I've been trying out bayesian hyperparameter optimisation (with TPE) on a simple CNN applied to the MNIST handwritten digit dataset. I noticed that over iterations of the optimisation loop, the tested parameters appear to oscillate slowly.
I won't add a graph, but the batch size is also sampled from one of 32, 64, or 128. Also note that I did this with a fixed 10 epochs in each trial.
I understand that we'd expect the trialled parameters to converge gradually towards the optimal, but why the longer term movement of the average?
For context here is the score (1 - accuracy) over iterations
And also for context, here's the architecture of the CNN.
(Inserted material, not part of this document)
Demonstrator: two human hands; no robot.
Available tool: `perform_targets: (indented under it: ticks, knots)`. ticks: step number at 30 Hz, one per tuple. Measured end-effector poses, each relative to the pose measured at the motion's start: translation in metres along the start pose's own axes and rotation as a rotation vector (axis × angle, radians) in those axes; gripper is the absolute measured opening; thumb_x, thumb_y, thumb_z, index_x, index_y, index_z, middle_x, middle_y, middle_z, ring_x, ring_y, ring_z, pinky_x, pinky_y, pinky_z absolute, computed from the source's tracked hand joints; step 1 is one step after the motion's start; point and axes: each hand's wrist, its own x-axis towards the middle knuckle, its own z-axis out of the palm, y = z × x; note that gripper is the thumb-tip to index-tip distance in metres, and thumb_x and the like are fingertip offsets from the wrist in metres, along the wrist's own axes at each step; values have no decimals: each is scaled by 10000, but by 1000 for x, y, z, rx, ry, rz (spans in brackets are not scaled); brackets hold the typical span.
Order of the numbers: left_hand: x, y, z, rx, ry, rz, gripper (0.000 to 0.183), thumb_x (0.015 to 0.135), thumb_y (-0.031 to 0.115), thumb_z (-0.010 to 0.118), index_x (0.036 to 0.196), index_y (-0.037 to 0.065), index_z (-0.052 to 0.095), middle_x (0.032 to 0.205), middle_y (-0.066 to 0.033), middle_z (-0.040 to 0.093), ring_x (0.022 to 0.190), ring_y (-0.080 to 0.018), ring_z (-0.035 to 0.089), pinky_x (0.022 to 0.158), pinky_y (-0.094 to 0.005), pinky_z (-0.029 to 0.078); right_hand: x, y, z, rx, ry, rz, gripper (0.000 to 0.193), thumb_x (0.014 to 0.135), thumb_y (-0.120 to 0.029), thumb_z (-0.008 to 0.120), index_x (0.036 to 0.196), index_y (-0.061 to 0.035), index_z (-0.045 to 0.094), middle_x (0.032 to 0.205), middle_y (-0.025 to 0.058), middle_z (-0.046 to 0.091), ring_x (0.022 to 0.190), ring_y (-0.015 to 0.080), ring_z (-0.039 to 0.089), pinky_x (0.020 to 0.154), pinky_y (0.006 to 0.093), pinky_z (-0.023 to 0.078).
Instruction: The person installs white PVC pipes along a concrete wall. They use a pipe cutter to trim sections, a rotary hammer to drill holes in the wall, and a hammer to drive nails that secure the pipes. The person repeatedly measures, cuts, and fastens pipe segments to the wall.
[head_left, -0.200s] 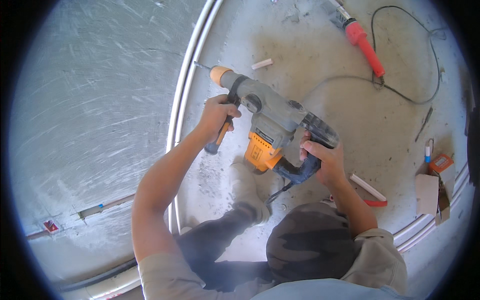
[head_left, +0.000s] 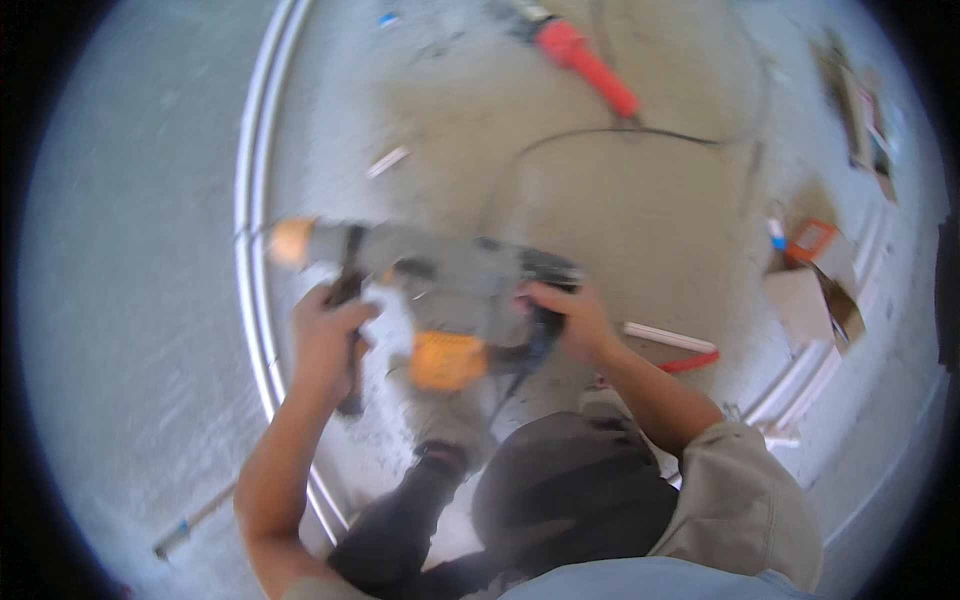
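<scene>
The hammer drill is held above the floor, in front of the body, its orange chuck collar directed left toward two white pipes; blur obscures the bit. The orange motor housing hangs below the grey barrel. Support is at two points, front and rear, presumably to share the weight and steady the nose. The left hand is curled round the side handle, fingers wrapped, the grip angled downward. The right hand is closed about the black rear handle, thumb uppermost; finger position on any trigger cannot be determined. On the floor, well apart from both hands, a red tool lies beside its dark cable. To the right, near the right forearm, lies a white strip; a cardboard box stands farther out.
</scene>
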Motion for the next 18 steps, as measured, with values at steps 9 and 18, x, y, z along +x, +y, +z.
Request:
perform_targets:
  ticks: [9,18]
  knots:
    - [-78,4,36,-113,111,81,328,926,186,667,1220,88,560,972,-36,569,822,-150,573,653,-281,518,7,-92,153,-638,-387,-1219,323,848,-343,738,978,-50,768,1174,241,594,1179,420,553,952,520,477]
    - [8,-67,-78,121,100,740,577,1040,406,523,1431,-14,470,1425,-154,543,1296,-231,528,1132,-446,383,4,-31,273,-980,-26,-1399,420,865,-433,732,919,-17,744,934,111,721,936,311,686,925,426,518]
_________________________________________________________________
Layer (type) Output Shape Param #
=================================================================
conv2d_1 (Conv2D) (None, 26, 26, 32) 320
_________________________________________________________________
max_pooling2d_1 (MaxPooling2 (None, 13, 13, 32) 0
_________________________________________________________________
conv2d_2 (Conv2D) (None, 11, 11, 64) 18496
_________________________________________________________________
conv2d_3 (Conv2D) (None, 9, 9, 64) 36928
_________________________________________________________________
max_pooling2d_2 (MaxPooling2 (None, 4, 4, 64) 0
_________________________________________________________________
flatten_1 (Flatten) (None, 1024) 0
_________________________________________________________________
dense_1 (Dense) (None, 100) 102500
_________________________________________________________________
dense_2 (Dense) (None, 10) 1010
=================================================================
Optimization done with mini-batch gradient descent on the cross entropy.